Avec l’accord de libre-échange conclu avec les États du Mercosur, il serait notamment possible d’importer chaque année, en franchise de droits de douane, l’équivalent de 15 millions de steaks ou de 7 millions de bouteilles de vin. Ces importations à bas prix contribuent à la destruction de la forêt amazonienne et exercent une forte pression sur l’agriculture suisse : elles pourraient coûter jusqu’à 115 millions de francs par an aux agricultrices et agriculteurs suisses.

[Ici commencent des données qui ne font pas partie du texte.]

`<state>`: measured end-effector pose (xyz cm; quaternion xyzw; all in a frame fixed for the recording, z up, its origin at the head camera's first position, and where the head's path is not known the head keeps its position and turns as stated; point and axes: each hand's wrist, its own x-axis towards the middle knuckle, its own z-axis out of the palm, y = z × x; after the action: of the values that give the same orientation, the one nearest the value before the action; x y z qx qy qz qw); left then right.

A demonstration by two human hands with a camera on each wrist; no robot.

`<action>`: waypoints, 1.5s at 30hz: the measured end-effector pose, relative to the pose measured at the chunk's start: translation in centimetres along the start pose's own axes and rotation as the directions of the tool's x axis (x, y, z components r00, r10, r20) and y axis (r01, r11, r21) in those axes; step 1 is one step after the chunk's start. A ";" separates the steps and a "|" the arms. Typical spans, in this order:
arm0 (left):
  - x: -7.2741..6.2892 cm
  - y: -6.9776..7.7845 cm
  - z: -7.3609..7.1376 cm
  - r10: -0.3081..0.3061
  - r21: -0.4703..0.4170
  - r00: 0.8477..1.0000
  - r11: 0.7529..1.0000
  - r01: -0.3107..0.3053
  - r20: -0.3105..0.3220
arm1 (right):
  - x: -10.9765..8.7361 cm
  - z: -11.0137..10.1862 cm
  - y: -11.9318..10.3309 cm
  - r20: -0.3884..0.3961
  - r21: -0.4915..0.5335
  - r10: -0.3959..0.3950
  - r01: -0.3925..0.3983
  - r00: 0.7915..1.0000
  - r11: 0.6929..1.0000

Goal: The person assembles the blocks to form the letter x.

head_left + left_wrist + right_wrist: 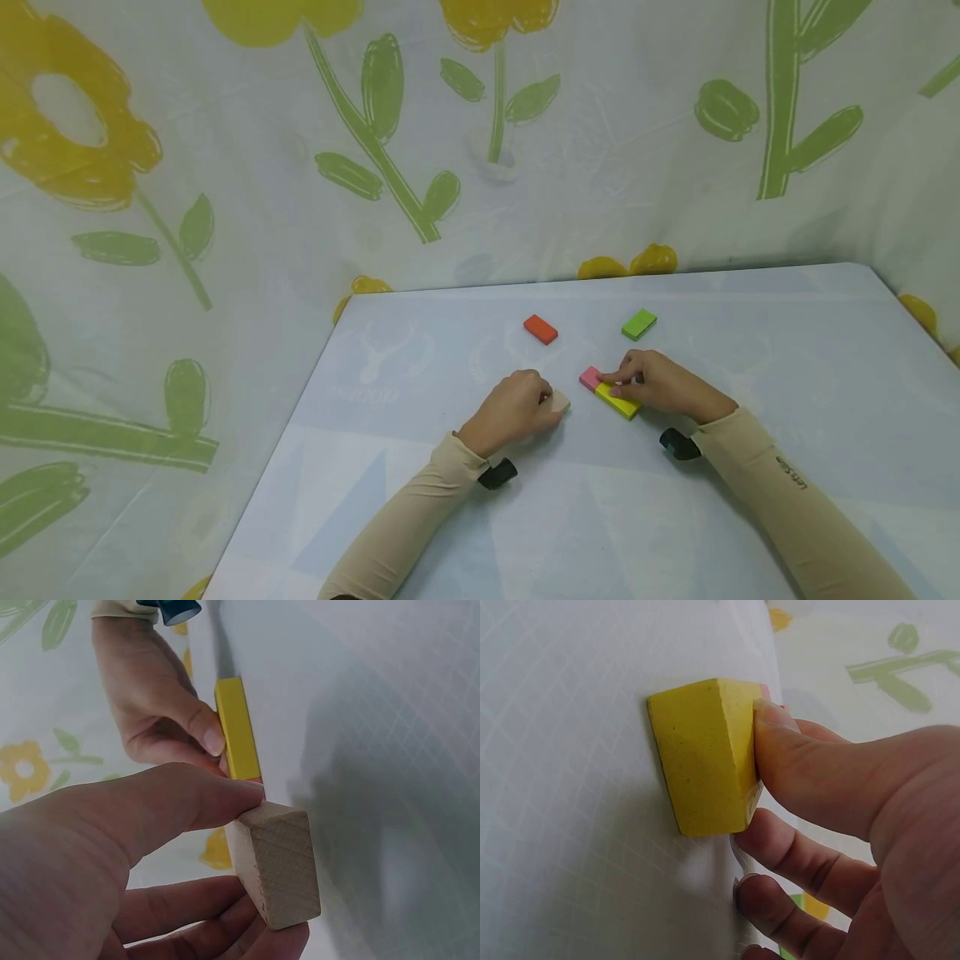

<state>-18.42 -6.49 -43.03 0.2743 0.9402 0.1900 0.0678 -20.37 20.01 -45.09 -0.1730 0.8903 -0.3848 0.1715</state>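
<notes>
My left hand (513, 408) pinches a plain wooden block (281, 866) between thumb and fingers; the block's pale end faces the left wrist camera. My right hand (660, 383) holds a yellow block (694, 761), its thumb on the upper face and its fingertips by the side. The yellow block lies on the table, end to end with a pink block (590, 378). In the right wrist view only a sliver of pink shows behind the thumb. The wooden block is a short way left of this pair.
An orange-red block (541, 329) lies farther back, behind the left hand. A green block (639, 324) lies behind the right hand. The pale patterned table (600, 533) meets a flower-printed curtain (570, 200) at its far edge.
</notes>
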 end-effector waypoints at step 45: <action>2.3 1.0 0.4 -0.010 0.004 0.999 1.000 0.010 0.032 | -0.2 -0.1 0.0 -0.010 0.003 -0.030 0.030 0.999 1.000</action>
<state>-19.80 -4.33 -43.09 0.2729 0.9407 0.1836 0.0835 -20.27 20.12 -45.02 -0.1843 0.8877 -0.3898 0.1615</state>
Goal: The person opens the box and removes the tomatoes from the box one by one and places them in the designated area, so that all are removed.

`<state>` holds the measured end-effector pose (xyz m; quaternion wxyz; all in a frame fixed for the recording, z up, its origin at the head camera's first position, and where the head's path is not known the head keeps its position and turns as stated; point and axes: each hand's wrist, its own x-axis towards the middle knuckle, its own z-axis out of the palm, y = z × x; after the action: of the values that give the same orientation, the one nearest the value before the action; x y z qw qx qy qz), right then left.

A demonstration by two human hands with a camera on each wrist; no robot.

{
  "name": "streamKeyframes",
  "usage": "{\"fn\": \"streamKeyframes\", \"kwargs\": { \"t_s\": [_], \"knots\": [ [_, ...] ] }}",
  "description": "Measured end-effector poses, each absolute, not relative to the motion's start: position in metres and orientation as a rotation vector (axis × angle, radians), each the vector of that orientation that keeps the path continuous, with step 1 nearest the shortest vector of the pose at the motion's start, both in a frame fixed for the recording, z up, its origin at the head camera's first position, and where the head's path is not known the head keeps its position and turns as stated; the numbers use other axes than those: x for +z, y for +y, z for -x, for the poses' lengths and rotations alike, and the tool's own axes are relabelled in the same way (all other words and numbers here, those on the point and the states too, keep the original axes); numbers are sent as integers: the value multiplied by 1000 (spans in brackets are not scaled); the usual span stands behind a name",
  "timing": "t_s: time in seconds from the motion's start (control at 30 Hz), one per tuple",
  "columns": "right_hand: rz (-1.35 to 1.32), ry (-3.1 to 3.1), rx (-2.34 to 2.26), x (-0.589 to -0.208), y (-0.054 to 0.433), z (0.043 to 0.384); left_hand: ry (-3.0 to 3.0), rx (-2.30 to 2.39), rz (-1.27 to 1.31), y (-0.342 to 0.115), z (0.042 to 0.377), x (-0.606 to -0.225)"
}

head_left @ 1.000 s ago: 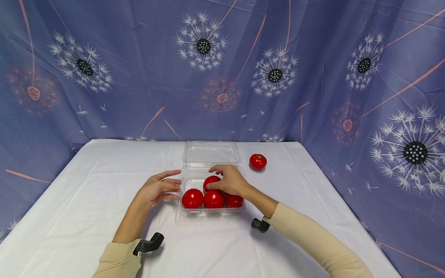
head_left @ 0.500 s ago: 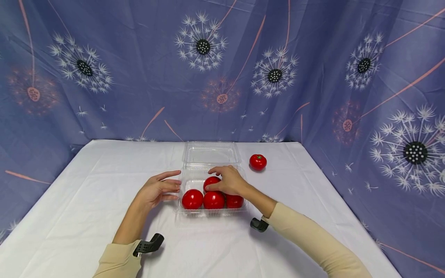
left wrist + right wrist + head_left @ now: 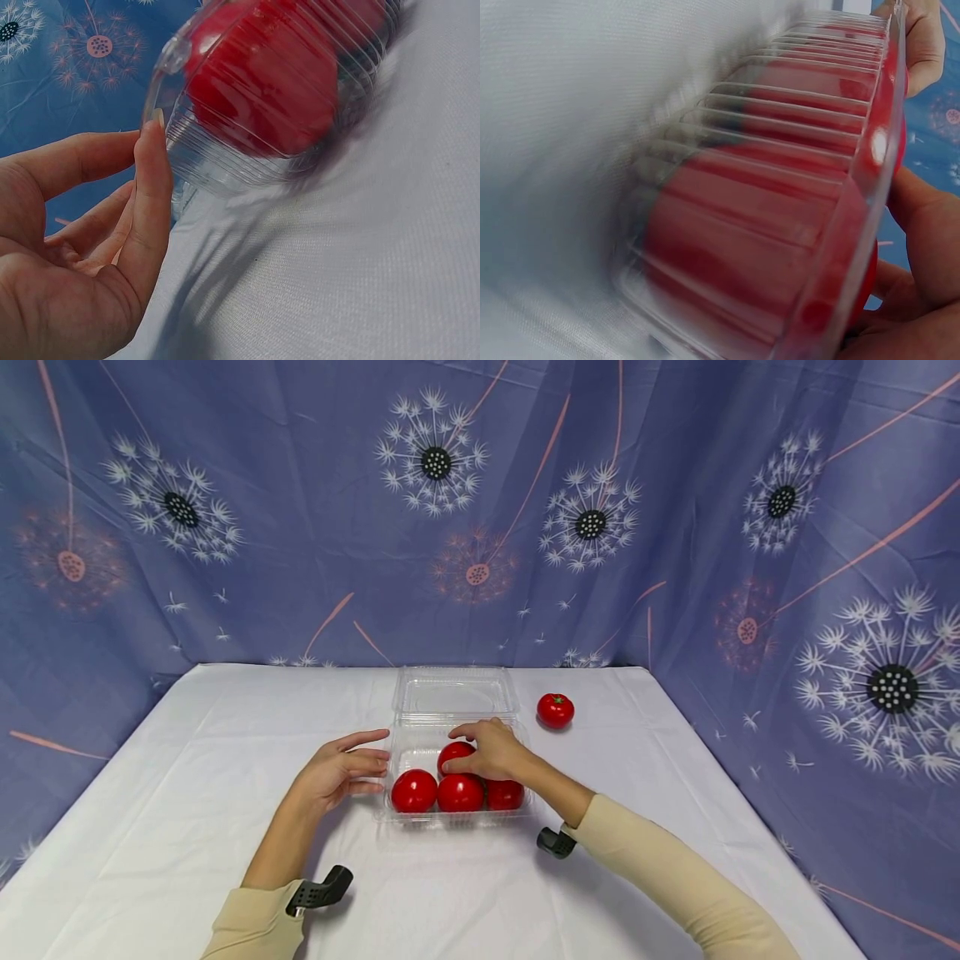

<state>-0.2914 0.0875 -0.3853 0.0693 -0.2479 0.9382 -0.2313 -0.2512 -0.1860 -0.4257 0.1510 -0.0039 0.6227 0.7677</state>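
Observation:
A clear plastic clamshell container (image 3: 420,737) stands with its lid (image 3: 453,695) folded back. Along its front side lie three red tomatoes, the left one (image 3: 414,791) nearest my left hand. Behind them, my right hand (image 3: 495,753) holds another tomato (image 3: 453,750), with the thumb across its near side and fingers reaching over its back. The right hand hides the container's back right part. My left hand (image 3: 337,770) has its fingers extended to the container's left edge. In the left wrist view, thumb and fingertips (image 3: 152,133) meet the rim from outside.
One more tomato (image 3: 555,711) with a green stem sits right of the lid, on a white cloth (image 3: 637,760). Blue dandelion-print curtains (image 3: 300,510) hang behind and at both sides. A black wrist camera (image 3: 318,891) sits on each sleeve.
The right wrist has drifted very slightly to the left, while its grip on the tomato looks the same. My left hand and the container have hardly moved.

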Motion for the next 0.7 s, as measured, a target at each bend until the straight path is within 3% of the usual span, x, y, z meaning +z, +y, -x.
{"fn": "streamKeyframes", "kwargs": {
  "t_s": [0.7],
  "knots": [
    [761,2840,-585,-386,85,288,1789,2204,8,-186,251,-425]
  ]
}}
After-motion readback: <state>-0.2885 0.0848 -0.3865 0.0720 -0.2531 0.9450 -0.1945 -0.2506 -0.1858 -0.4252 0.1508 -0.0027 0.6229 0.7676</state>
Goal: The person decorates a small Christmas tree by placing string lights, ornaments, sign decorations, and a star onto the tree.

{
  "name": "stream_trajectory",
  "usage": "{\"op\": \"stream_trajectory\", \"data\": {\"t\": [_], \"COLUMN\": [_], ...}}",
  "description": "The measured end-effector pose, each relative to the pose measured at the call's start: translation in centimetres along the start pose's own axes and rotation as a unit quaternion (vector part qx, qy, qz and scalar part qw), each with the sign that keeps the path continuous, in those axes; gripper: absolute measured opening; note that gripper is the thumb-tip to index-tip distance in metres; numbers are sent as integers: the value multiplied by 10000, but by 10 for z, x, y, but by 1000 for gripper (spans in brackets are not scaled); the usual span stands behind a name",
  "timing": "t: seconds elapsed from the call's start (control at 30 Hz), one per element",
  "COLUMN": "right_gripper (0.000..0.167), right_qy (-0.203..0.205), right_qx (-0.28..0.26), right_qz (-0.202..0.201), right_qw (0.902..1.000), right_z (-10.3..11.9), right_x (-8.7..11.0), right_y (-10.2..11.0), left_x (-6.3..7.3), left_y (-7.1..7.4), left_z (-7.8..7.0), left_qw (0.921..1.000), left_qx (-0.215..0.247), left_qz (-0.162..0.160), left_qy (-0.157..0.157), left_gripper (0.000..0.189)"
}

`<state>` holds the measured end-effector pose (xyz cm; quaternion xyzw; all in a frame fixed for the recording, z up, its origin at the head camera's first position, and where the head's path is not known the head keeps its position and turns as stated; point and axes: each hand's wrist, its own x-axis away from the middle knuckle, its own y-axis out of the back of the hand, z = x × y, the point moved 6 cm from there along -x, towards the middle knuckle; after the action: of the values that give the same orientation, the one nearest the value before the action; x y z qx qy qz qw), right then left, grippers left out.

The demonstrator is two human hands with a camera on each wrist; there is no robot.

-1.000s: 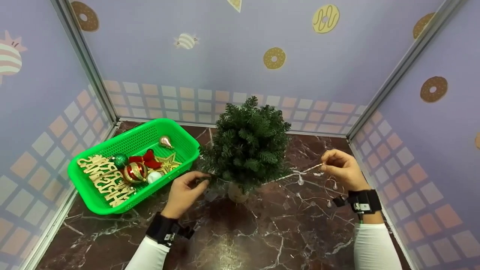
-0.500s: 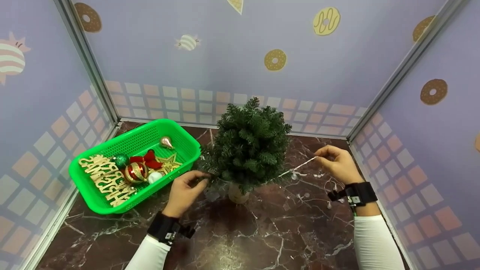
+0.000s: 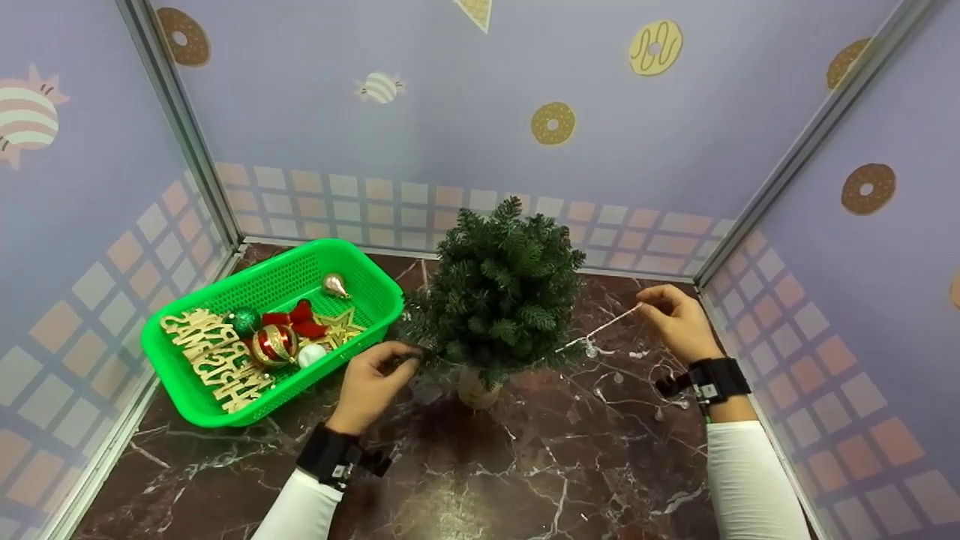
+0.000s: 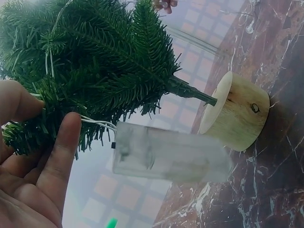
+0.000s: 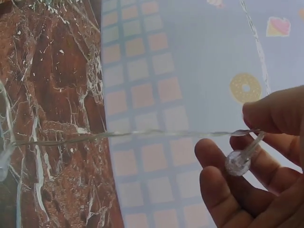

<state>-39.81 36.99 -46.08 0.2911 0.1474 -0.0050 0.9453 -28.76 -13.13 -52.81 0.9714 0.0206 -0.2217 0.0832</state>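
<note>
Pale purple walls [image 3: 465,142], printed with doughnuts and sweets, back a dark marbled bench [image 3: 480,480]. Right hand [image 3: 681,322]: thumb and forefinger closed in a fine pinch on the light-string wire [image 3: 602,328], the other fingers half curled, one clear bulb [image 5: 238,163] hanging just beside the pinch. Left hand [image 3: 373,386]: thumb and finger close about a branch tip [image 4: 33,130], wires running in at the fingertips (whether they grip wire too, I cannot tell). Clear case [image 4: 173,152] dangles below on those wires. Between the hands stands the tree [image 3: 510,292], upright on a round wooden base [image 4: 240,114], the wire reaching its lower branches on the right side.

Step, as judged: leading the wire round the tree. Best to anchor the case end firmly, pull only gently since the tree looks light, hold wire rather than bulb, and tuck it between sprigs. Loose loops on the bench at right could snag; free them first.

Farther out, left: green basket [image 3: 176,394] of ornaments. Its gold cut-out letters [image 3: 217,360] seem to spell "Merry Christmas", turned awkwardly from this angle. No brand legible anywhere.
</note>
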Motion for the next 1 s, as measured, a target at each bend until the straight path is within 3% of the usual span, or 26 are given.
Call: {"op": "stream_trajectory", "data": {"t": [0.23, 0.33, 0.53, 0.7, 0.87, 1.0], "right_gripper": [34, 38, 43, 37, 23, 26], "right_qy": [-459, -440, -165, -16, -89, -311], "right_qx": [-1325, -1510, -341, 725, 944, 910], "right_qz": [-75, -189, -90, 105, 62, 10], "right_qw": [9901, 9874, 9992, 9973, 9955, 9954], "right_z": [-4, -3, -2, -1, -6, -15], "right_x": [-5, -8, -16, -20, -25, -30], "right_y": [-1, 2, 9, 15, 23, 29], "left_x": [-1, -1, -1, 0, 0, -1], "left_y": [0, 0, 0, 1, 3, 3], "left_z": [2, 2, 2, 3, 4, 5], "left_qw": [10000, 9999, 9999, 9998, 9999, 9999], "left_qx": [46, 43, 48, 121, 63, -38], "left_qz": [-23, -21, -12, -14, -44, -28], "left_qy": [-81, -91, -117, -129, -150, -136], "left_gripper": [18, 18, 18, 17, 19, 21]}}
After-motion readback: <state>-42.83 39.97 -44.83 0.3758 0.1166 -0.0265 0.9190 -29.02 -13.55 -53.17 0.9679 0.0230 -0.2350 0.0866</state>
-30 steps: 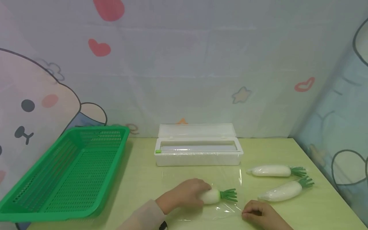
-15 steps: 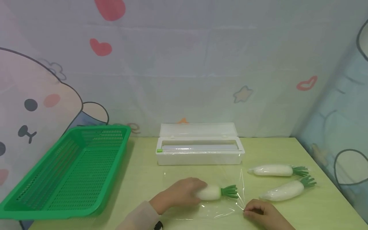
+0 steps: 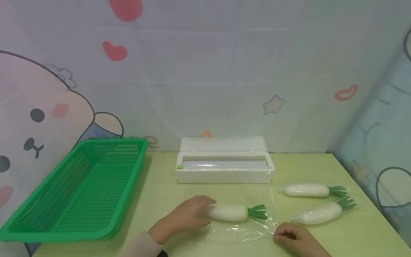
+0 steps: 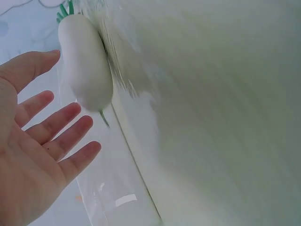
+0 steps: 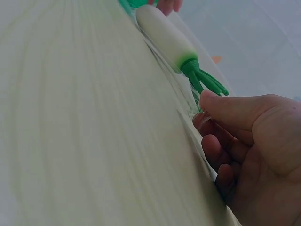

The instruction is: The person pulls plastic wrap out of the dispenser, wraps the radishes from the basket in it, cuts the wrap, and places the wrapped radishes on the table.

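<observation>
A white radish (image 3: 229, 213) with green stalks lies on a sheet of cling film (image 3: 236, 233) in the middle of the table. Beside its tail end is my left hand (image 3: 189, 216). In the left wrist view that hand (image 4: 42, 146) has its fingers spread and loose, slightly apart from the radish (image 4: 87, 61). At the film's near right corner, my right hand (image 3: 297, 237) pinches the film edge. The right wrist view shows the thumb and index finger of this hand (image 5: 254, 146) together on the clear film, close to the green stalks (image 5: 209, 82).
Behind the film stands a white cling film dispenser (image 3: 224, 176) with its lid raised. Two film-wrapped radishes lie at the right, one farther back (image 3: 306, 190) and one nearer (image 3: 319, 213). A green plastic basket (image 3: 112, 233) takes up the left side of the table (image 3: 160, 192).
My left hand has let go of the radish and drawn back to the left, baring more of its body. The right hand stays at the film corner. The head view has shifted slightly.
</observation>
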The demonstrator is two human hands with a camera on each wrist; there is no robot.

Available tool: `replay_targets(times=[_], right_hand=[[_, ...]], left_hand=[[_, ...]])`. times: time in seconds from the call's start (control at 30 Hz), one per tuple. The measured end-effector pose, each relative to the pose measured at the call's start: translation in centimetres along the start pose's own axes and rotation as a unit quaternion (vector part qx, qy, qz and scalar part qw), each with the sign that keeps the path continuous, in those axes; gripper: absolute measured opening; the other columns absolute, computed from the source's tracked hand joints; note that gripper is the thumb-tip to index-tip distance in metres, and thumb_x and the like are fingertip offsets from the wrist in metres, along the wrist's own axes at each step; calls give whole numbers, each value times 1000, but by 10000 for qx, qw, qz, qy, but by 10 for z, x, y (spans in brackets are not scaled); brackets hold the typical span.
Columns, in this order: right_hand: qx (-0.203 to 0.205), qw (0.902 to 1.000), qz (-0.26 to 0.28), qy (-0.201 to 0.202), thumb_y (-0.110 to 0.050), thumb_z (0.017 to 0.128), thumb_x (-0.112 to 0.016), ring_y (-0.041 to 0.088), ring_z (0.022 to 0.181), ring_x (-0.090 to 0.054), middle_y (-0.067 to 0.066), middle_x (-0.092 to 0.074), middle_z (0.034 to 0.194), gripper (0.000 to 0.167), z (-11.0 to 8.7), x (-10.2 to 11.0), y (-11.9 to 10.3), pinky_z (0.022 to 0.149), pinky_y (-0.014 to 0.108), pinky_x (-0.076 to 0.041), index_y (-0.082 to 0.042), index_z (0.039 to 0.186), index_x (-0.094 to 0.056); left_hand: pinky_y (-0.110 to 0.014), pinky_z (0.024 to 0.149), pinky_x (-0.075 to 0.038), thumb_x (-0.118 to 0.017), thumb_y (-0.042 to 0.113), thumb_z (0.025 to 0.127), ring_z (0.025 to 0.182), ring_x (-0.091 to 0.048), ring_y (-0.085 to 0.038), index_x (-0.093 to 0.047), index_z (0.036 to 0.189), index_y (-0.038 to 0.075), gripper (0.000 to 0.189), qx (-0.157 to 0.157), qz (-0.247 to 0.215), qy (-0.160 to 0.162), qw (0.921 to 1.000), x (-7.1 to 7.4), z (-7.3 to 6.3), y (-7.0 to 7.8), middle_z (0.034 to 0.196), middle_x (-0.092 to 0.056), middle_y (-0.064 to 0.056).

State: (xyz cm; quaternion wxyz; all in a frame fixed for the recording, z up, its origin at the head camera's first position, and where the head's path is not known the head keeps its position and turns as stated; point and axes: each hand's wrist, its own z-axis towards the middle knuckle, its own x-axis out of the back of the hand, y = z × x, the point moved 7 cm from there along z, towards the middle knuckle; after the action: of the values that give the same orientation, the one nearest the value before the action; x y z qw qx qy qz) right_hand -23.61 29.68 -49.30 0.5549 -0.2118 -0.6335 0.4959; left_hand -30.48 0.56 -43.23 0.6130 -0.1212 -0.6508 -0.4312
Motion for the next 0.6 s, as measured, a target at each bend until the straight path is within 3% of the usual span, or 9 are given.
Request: replay_targets(times=[0.1, 0.2, 0.3, 0.4, 0.5, 0.6], right_hand=[[63, 10000, -56, 34, -13, 94, -61, 1, 80, -56, -5, -66, 90, 7, 0, 1, -1, 68, 22, -45, -14, 92, -68], [181, 9998, -94, 59, -12, 93, -61, 1, 80, -56, -6, -66, 90, 7, 0, 1, -2, 68, 22, -46, -14, 91, -68], [234, 9997, -70, 46, -11, 94, -61, 1, 80, -56, -7, -66, 90, 8, 1, 0, -2, 68, 22, -46, -14, 91, -68], [218, 9997, -45, 47, -11, 94, -61, 1, 80, -56, -6, -66, 90, 8, 1, 0, -2, 69, 22, -46, -14, 92, -68], [179, 9998, -85, 72, -12, 94, -61, 1, 80, -56, -6, -66, 90, 8, 1, 0, -2, 69, 22, -45, -14, 91, -68], [97, 9999, -101, 57, -13, 94, -61, 1, 81, -55, -6, -66, 90, 7, 1, 0, -1, 69, 21, -45, -14, 92, -68]], left_hand=[[-38, 97, -45, -69, 20, 84, 115, -55, -23, -60, 124, 6, 43, 100, -5, 261, 9996, 10, -13, -5, 121, -60, -6], [-34, 88, -47, -72, 20, 81, 100, -56, -17, -66, 111, 7, 33, 45, 56, 444, 9990, 15, -26, -9, 107, -61, -1], [-29, 79, -43, -77, 24, 77, 88, -51, -8, -70, 94, 12, 22, 13, 129, 207, 9997, 13, -38, -11, 92, -60, 8], [-25, 73, -36, -82, 28, 71, 81, -44, -1, -69, 84, 17, 21, 42, 247, -245, 9994, 8, -51, -12, 82, -55, 14], [-25, 73, -34, -85, 27, 66, 78, -41, 0, -68, 82, 19, 24, 154, 310, -547, 9979, 5, -60, -14, 79, -51, 17], [-26, 74, -34, -84, 24, 65, 78, -40, 0, -68, 81, 19, 24, 266, 318, -623, 9972, 2, -66, -18, 79, -50, 18]])
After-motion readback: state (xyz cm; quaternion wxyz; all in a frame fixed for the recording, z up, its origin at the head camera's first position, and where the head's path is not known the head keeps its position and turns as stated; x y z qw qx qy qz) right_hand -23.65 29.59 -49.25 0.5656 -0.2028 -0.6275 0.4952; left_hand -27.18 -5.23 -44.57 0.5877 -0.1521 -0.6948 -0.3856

« Le Conseil fédéral continue d’augmenter la pression sur les prix des agriculteurs et agricultrices suisses avec des importations à bas prix en provenance des pays du Mercosur et pense pouvoir régler ce problème à coups d’indemnités de plusieurs millions », critique Rudi Berli, conseiller national GE. « C’est un piètre marchandage aux dépens de l’agriculture et de la forêt tropicale amazonienne. » Il est absurde, tant du point de vue de la politique agricole que sur le plan écologique, de transporter à l’autre bout du monde des denrées alimentaires qui pourraient être produites en Suisse.

De plus, l’accord ne prévoit aucune disposition contraignante en matière de durabilité. Toutes les propositions concrètes visant à réduire les effets négatifs sur la forêt tropicale et le climat, par exemple un soutien financier au Fonds Amazonie pour protéger la forêt amazonienne, ont été rejetées par les partis bourgeois. Les VERT-E-S s’engageront avec détermination, durant la session d’été, en faveur de mesures de compensation efficaces. Sans améliorations substantielles, les VERT-E-S sont prêt-e-s à lancer un référendum aux côtés des agricultrices et agriculteurs, ainsi que des organisations environnementales et de défense des droits humains.